A few months after the annual drive was over, I discovered that I still had an order sheet for the cookies in my desk. Being a clever girl with a knack for telling white lies and a bit short on cash, I decided to make a tour around the neighborhood with my order sheet and take orders for cookies and pocket the cash. One of the beautiful things about being a Girl Scout is that the uniform, coupled with a youthful grin, encourages adults to trust you. (See Girl Scout Law #1 – A Girl Scout’s honor is to be trusted.) Even today, as a matter of routine orders for cookies are placed and checks and cash are proffered in anticipation of delivery of the cookies. You can trust a Girl Scout to deliver. Unless that Girl Scout is me.
I went door to door in our neighborhood conning family friends and relative strangers all afternoon. When I got home, just after dark, I had a wad of cash, which I explained to my marks was the preferred form of payment for these treasured morsels, and a handful of checks (utterly useless to a nine year old girl.) My mother was waiting for me in the kitchen, hands on her hips, with a “What the fuck were you thinking?” expression. It seems she had just hung up the phone with one of her friends (and one of my marks) who thought my story was a wee bit shifty and had called my mother to check it out. I was marched right back out of the house and had to go to each person on the list and, under my mother’s withering gaze, confess my skullduggery, apologize profusely, and return their money. I also had to fess up to my troop leader. Who knew that there is no Girl Scout badge for fraud?
As an adult, I have dutifully ordered Girl Scout cookies from the daughters of my friends and bought them from little scouts who set up stands in front of their homes and outside supermarkets. When I can I double my order and ask the troop to donate them to their special cause (last year US soldiers abroad, this year a food bank.) Perhaps as penance for The Great Girl Scout Cookie Caper of 1976. I wonder if they have a badge for penance?
Terrorized Tagalong Brownie Bars
1 box Tagalong Girl Scout Cookies
1 stick butter
2 cups chocolate chips (preferably dark chocolate)
2 cups sweetened coconut
1 can sweetened condensed milk
Put Tagalong cookies in food processor and pulse until they form crumbs. Melt butter in sauce pan, then combine with cookie crumbs. Press into the bottom of a 9″ x 11″ pan lined with parchment paper, and form a crust.
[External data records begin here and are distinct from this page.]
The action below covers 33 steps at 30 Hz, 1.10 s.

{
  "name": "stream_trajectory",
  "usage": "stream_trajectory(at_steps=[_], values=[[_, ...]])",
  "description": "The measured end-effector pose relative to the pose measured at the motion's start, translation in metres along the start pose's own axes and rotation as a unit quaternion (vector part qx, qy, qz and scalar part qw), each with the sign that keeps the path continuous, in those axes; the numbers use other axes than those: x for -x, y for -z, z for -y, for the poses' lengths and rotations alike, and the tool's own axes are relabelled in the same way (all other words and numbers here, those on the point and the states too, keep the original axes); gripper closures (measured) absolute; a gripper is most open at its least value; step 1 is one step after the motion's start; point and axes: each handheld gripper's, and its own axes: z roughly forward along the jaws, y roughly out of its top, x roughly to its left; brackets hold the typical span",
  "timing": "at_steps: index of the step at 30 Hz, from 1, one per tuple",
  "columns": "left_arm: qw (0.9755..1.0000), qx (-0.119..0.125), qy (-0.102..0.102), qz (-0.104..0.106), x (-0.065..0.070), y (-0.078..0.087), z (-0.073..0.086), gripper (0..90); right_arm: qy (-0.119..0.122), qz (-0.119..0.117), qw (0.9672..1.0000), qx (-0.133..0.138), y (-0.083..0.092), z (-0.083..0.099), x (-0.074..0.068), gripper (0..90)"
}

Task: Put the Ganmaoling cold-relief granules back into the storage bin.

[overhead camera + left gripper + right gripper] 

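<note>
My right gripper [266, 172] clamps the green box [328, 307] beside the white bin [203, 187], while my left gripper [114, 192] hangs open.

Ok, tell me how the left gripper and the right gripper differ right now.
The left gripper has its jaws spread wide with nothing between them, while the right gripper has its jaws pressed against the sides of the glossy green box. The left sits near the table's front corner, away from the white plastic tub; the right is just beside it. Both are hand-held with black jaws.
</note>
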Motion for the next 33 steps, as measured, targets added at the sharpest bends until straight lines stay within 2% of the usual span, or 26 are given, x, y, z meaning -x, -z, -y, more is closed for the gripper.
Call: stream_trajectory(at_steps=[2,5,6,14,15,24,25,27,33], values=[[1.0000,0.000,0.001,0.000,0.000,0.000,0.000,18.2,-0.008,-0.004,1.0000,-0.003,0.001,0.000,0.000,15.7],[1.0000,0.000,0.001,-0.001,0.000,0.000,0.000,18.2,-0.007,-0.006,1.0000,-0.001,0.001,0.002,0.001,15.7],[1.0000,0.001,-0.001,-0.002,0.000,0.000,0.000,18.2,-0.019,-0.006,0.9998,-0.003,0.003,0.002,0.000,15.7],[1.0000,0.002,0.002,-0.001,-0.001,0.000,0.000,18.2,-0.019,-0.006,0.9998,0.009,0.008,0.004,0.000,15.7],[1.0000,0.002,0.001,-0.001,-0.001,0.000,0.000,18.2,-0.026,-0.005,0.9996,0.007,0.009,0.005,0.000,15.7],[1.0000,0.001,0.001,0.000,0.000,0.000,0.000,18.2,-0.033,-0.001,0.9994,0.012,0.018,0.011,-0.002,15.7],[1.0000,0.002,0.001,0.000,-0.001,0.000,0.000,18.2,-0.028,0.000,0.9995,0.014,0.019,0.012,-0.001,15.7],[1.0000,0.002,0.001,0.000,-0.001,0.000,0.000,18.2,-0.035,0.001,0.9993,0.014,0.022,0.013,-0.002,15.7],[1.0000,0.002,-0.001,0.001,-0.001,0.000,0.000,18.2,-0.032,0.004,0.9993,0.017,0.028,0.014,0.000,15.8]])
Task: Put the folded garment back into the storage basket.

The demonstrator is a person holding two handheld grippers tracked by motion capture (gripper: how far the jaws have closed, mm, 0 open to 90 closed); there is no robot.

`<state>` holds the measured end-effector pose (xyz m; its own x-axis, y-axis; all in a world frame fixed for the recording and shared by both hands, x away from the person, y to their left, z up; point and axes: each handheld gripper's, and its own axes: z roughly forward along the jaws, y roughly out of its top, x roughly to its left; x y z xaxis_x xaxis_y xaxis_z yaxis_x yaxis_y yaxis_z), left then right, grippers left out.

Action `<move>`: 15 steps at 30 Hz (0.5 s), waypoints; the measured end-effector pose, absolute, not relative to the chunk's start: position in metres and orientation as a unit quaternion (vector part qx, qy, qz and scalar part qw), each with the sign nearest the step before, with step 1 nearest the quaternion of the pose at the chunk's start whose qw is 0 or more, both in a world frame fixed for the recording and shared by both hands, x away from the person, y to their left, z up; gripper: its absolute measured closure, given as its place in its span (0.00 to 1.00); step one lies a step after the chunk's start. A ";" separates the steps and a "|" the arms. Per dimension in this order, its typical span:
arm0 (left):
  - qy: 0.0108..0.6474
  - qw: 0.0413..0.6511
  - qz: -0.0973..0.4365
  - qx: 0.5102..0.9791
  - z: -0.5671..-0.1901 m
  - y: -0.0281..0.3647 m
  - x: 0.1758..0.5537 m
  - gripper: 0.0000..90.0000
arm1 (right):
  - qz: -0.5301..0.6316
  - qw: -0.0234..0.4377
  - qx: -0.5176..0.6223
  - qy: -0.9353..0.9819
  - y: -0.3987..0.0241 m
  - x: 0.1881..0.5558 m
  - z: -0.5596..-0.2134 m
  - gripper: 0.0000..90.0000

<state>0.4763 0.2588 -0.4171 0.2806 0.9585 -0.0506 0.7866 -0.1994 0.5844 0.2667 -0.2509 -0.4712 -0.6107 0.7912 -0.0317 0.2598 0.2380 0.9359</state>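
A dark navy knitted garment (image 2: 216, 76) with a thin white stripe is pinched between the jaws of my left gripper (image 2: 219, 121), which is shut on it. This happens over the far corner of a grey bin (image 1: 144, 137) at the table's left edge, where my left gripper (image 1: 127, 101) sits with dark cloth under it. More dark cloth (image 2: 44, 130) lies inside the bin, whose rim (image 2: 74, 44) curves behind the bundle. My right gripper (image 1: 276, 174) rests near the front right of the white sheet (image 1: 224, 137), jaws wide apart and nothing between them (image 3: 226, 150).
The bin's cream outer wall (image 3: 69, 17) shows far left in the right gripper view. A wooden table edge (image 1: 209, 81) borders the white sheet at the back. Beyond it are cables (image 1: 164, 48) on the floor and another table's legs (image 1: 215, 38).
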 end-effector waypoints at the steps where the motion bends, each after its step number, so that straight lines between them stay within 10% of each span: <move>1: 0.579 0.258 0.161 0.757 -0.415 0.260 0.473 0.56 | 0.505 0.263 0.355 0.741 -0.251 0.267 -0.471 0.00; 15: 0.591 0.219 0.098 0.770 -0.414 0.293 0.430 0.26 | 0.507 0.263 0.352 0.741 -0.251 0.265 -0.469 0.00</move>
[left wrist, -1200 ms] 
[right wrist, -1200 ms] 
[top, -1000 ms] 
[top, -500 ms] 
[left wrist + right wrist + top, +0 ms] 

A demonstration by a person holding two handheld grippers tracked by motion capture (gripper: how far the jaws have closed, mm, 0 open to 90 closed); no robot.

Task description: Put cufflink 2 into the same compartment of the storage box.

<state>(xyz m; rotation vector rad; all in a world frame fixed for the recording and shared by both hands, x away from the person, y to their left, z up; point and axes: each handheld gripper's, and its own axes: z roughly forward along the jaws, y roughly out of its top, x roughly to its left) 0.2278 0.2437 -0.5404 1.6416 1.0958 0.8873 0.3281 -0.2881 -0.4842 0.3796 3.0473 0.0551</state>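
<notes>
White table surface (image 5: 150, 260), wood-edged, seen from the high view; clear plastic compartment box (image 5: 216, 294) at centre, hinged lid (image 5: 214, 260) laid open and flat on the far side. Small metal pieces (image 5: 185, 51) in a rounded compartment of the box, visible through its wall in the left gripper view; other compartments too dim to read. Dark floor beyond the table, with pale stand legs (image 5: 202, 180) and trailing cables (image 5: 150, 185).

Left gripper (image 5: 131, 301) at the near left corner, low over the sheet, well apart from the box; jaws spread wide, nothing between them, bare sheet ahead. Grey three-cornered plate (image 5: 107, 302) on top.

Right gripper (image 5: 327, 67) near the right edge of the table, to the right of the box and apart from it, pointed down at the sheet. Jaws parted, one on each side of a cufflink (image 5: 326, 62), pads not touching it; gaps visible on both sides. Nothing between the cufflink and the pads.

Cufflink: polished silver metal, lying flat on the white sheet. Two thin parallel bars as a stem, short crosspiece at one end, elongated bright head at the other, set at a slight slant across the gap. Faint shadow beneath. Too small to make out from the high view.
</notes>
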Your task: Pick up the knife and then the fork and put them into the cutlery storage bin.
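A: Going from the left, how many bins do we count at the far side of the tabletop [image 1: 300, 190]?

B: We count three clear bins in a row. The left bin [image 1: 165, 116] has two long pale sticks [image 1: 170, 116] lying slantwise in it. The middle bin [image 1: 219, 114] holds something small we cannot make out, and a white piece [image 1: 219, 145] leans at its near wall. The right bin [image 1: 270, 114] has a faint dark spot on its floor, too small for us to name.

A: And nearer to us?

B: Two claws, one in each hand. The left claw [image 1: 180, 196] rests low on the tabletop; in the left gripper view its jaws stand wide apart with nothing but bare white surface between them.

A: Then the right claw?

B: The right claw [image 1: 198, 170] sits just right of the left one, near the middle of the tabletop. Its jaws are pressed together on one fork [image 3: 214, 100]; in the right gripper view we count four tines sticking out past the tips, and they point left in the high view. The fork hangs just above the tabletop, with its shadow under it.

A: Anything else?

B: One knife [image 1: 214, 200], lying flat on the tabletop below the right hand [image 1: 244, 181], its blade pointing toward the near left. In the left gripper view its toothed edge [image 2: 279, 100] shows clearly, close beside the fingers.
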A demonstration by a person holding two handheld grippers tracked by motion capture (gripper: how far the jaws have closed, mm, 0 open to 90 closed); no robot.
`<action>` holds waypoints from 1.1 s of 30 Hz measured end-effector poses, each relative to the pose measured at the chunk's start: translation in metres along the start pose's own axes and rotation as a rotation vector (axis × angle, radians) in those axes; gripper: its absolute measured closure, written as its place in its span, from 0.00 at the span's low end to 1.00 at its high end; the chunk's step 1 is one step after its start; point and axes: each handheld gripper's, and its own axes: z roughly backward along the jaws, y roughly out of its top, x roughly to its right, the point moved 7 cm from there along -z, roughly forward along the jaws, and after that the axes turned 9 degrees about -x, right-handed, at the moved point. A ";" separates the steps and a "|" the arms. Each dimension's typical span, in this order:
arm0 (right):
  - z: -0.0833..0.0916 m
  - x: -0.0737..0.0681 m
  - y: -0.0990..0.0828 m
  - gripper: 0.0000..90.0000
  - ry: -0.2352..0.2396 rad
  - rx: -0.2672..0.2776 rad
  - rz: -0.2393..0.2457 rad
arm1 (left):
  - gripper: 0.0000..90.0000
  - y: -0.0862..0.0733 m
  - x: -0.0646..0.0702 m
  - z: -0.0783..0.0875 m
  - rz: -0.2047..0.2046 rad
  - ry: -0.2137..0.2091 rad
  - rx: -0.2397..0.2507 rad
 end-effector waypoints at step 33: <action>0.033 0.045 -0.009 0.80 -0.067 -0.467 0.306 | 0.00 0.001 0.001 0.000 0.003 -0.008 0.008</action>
Sprinkle chocolate chips over the cookie crumb crust. Then sprinkle the coconut to cover the layer of chocolate chips. Drizzle the contents of the can of evaporated milk over the chips and coconut in a zig-zag pattern until the can is empty and most of the coconut is saturated.
Bake at 350 for approximately 30 minutes, or until coconut is turning golden. Remove from oven and cool. Cut into squares.

You’ll love ’em. On my Girl Scout’s honor!
Wish I could “Like” this more than once. Laughed out loud multiple times. And each ingredient of that recipe alone makes me salivate like a rabid dog. I can’t even imagine the deliciousness of the combination. Will be searching for this recipe come cookie time.